Las principales opciones incluyen sildenafilo, tadalafilo, vardenafilo y avanafilo. La elección depende de las características del paciente, la duración de acción deseada, el perfil de efectos adversos y las posibles interacciones farmacológicas.
El tadalafilo presenta la duración de acción más prolongada y puede mantener su eficacia hasta 36 horas. La absorción del sildenafilo y del vardenafilo puede reducirse con comidas ricas en grasas.
Los efectos adversos más frecuentes incluyen cefalea, rubor facial, congestión nasal y dispepsia. Deben explicarse al paciente acontecimientos raros, como alteraciones visuales, priapismo o pérdida auditiva súbita.
Contraindicaciones de los inhibidores de la PDE5
El uso concomitante de nitratos constituye una contraindicación absoluta debido al riesgo de hipotensión grave. El intervalo de seguridad entre la toma de un inhibidor de la PDE5 y la administración de nitratos varía según la molécula utilizada y puede alcanzar las 48 horas en el caso del tadalafilo.

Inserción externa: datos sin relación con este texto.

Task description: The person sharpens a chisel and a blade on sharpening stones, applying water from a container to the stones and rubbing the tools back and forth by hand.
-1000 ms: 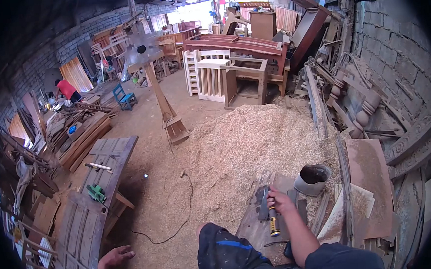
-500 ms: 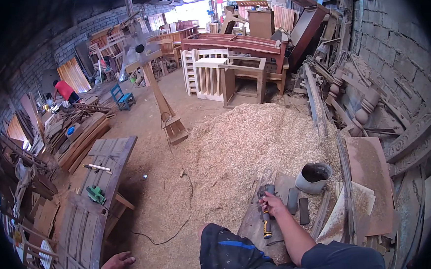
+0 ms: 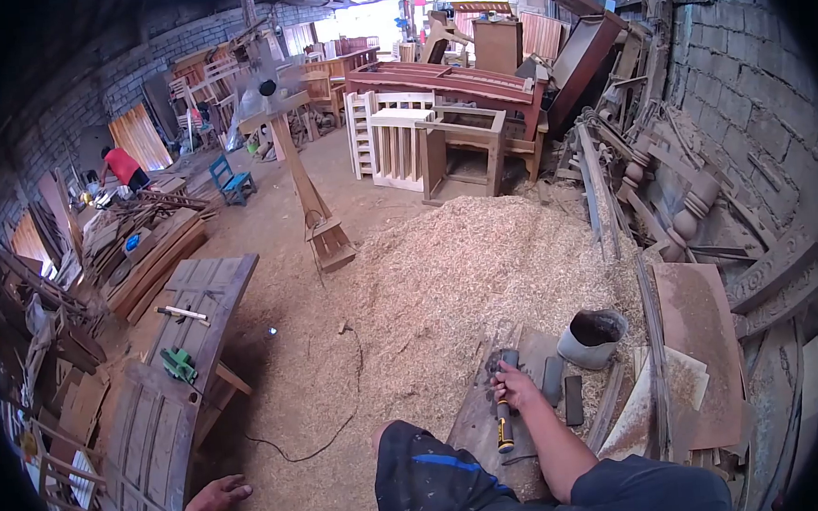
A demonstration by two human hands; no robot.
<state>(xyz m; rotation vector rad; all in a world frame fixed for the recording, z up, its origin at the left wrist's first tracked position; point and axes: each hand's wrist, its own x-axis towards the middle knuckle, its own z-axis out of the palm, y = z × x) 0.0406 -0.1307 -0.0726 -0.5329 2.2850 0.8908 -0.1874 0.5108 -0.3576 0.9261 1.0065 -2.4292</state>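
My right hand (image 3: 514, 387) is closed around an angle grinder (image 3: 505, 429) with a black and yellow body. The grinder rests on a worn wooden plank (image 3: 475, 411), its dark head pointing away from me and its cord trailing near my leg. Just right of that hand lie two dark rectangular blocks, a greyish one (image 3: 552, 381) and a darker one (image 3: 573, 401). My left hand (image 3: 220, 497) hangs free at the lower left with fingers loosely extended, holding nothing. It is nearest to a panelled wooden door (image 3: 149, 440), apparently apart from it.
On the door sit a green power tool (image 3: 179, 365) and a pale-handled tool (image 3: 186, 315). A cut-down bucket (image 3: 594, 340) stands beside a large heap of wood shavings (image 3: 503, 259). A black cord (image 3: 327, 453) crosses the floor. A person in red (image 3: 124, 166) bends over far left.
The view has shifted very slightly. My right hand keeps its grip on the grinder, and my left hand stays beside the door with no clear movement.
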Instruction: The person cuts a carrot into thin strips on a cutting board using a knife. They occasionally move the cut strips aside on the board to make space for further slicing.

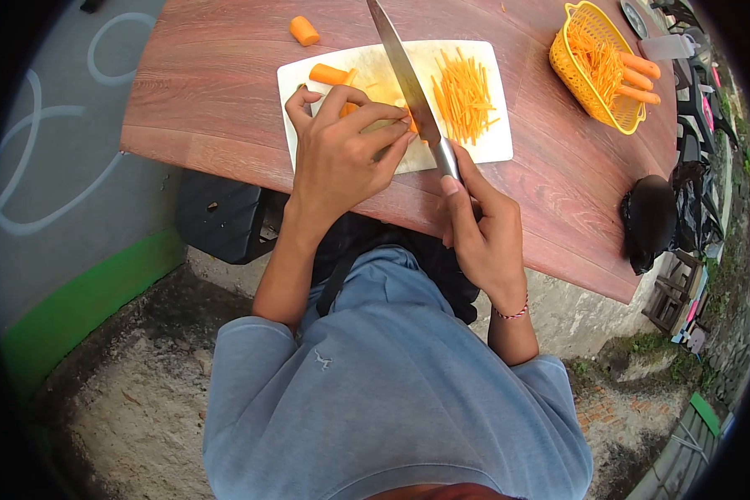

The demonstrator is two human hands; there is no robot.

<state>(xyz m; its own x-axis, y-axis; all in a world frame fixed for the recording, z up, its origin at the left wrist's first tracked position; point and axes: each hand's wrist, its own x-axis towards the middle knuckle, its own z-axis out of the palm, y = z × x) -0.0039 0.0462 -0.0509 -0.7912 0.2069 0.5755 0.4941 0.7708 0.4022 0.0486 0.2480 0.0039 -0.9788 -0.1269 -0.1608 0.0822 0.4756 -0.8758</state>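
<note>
The carrot piece (412, 124) sits on the white board (498, 143), partly hidden beneath half-curled left fingers (378, 114); whether they grip it, I can't tell. Right fingers (482, 185) close round the knife (409, 77); a sideways slip could nick nearby left fingertips.

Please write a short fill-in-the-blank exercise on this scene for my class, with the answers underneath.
1. The right hand grips a long steel ____.
2. Thin orange carrot strips lie on a white rectangular ____.
3. The openwork plastic basket is coloured ____.
4. The number of long orange carrots sticking out past its rim is ____.

Missing words: knife; cutting board; yellow; three.
</note>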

Antes de la prescripción debe revisarse cuidadosamente la medicación habitual y las posibles interacciones farmacológicas.
Fracaso terapéutico
Cuando la respuesta a los inhibidores de la PDE5 es insuficiente, debe confirmarse que el medicamento se ha utilizado correctamente. Es importante garantizar una dosis adecuada, un número suficiente de intentos, una estimulación sexual apropiada y el intervalo correcto entre la administración y la actividad sexual.

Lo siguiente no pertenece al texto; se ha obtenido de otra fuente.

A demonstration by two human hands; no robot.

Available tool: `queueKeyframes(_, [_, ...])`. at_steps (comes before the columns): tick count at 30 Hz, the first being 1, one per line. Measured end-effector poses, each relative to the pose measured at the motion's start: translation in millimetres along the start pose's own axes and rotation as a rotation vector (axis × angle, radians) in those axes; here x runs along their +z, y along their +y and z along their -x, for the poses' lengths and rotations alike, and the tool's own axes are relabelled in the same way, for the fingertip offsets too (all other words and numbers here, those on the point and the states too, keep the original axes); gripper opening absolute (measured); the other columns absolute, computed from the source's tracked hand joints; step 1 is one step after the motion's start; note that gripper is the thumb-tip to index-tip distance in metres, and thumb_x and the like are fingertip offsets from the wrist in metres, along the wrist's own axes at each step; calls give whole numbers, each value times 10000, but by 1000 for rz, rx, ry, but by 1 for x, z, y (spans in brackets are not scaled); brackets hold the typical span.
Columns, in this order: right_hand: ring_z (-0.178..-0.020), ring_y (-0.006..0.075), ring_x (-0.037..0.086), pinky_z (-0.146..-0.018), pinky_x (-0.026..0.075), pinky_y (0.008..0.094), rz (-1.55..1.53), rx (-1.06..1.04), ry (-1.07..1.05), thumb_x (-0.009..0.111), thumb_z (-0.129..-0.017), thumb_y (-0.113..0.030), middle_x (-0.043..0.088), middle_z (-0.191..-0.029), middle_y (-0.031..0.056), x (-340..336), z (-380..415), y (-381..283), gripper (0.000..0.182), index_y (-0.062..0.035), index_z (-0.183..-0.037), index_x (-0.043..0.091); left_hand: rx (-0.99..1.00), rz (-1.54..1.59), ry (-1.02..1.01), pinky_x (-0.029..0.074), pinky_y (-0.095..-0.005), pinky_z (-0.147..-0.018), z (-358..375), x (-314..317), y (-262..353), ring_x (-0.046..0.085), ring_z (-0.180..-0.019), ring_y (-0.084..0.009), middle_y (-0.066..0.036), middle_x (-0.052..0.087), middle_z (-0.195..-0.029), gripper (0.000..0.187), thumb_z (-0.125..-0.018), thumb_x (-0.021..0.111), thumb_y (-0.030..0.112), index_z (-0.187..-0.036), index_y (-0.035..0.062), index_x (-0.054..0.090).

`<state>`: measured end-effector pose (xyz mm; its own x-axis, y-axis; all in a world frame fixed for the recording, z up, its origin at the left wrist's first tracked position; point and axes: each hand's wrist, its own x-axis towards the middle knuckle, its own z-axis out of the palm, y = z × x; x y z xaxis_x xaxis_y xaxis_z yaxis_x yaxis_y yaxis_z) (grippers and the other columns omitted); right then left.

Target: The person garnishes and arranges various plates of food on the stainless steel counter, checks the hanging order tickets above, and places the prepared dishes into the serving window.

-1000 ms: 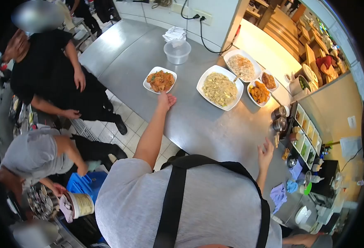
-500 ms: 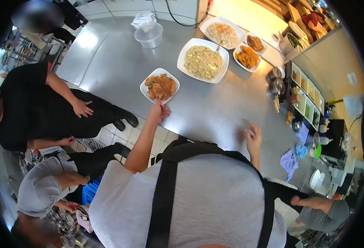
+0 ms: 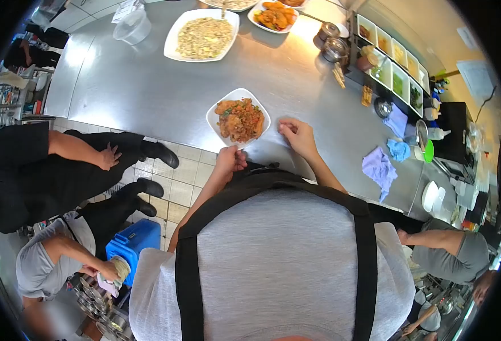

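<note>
Just in front of me, a square white plate (image 3: 211, 117) holds fried, reddish-brown crumb-topped food (image 3: 240, 120). My left hand (image 3: 230, 161) is at its near edge, fingers closed at the rim. On the plate's right side, my right hand (image 3: 300, 138) hovers by the counter with loosely curled fingers, a small gap from the rim and nothing visible in it. Farther back stands a larger white dish (image 3: 173, 42) of fried rice (image 3: 204, 37).
The steel counter (image 3: 131, 91) carries a plate of orange food (image 3: 274, 16), a clear plastic tub (image 3: 131, 28), metal pots (image 3: 334, 50), garnish trays (image 3: 399, 79) and a purple cloth (image 3: 380, 169). Co-workers stand at left, one in black (image 3: 28, 165), and another at right (image 3: 452, 250).
The plate of fried food has moved right along the counter and closer to me, with my left hand at its rim. My right hand has come in beside it. My view has turned right.
</note>
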<state>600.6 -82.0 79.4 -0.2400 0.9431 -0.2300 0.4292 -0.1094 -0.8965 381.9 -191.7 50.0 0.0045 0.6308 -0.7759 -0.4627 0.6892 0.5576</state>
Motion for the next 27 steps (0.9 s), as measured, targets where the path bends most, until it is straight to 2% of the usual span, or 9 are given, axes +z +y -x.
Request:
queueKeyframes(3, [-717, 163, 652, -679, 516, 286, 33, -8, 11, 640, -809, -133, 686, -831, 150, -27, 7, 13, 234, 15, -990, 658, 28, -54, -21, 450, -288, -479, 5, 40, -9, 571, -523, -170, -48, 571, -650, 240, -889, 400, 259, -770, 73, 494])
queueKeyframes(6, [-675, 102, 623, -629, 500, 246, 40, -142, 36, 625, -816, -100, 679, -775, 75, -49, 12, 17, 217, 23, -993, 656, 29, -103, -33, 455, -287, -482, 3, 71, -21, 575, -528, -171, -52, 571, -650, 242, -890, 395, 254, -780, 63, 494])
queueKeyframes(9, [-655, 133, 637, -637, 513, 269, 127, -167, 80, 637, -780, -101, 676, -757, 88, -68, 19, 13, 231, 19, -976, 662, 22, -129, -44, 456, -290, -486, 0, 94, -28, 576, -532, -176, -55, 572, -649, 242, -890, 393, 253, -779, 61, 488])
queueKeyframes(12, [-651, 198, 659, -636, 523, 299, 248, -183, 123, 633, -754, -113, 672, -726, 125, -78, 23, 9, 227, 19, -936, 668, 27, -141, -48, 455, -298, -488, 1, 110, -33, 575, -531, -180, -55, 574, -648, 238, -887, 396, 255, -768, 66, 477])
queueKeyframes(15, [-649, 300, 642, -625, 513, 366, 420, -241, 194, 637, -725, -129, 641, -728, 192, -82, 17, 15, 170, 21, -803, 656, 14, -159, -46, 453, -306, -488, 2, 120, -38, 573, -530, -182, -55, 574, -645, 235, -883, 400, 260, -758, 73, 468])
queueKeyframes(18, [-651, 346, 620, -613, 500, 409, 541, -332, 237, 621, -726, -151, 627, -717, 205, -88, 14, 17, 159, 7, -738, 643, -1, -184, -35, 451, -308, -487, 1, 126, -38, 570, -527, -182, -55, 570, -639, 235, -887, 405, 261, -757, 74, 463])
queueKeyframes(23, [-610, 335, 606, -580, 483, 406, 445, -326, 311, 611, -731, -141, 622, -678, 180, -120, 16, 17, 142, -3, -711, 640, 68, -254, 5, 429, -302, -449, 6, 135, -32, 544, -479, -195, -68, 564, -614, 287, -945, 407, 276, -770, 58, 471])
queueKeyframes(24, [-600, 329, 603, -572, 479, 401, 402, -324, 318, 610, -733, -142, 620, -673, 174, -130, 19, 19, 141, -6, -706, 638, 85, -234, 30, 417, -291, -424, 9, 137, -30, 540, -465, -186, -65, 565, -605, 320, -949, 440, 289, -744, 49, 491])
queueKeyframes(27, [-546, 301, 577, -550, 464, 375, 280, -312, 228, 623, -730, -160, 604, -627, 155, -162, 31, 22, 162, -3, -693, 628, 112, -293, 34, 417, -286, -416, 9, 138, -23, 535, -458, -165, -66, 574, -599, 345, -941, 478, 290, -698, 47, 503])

Muchas situaciones inicialmente clasificadas como fracaso terapéutico se deben a un uso inadecuado del medicamento.
Sospecha de etiología psicógena
Debe considerarse una etiología psicógena cuando existe un inicio súbito de los síntomas, disfunción situacional, erecciones conservadas durante el sueño o la masturbación, ansiedad de rendimiento o factores relacionales significativos.
En estos casos puede ser útil la derivación a Psiquiatría, Psicología Clínica o Sexología, integrada en un abordaje multidisciplinar.
Derivación
Debe considerarse la derivación a atención especializada ante enfermedad de Peyronie, deformidades peneanas relevantes, traumatismo pélvico significativo, hipogonadismo complejo, contraindicación o fracaso de los tratamientos de primera línea, o cuando sean necesarios tratamientos avanzados como inyecciones intracavernosas o prótesis de pene.
Conclusión
La disfunción eréctil es una condición multifactorial que requiere un abordaje integral. La identificación de factores reversibles, la evaluación hormonal adecuada, la estratificación del riesgo cardiovascular y el uso racional de los inhibidores de la PDE5 permiten mejorar la función sexual y, al mismo tiempo, identificar enfermedades sistémicas relevantes. El abordaje estructurado presentado en este algoritmo facilita el diagnóstico, orienta el tratamiento y ayuda a seleccionar a los pacientes que pueden beneficiarse de una derivación especializada.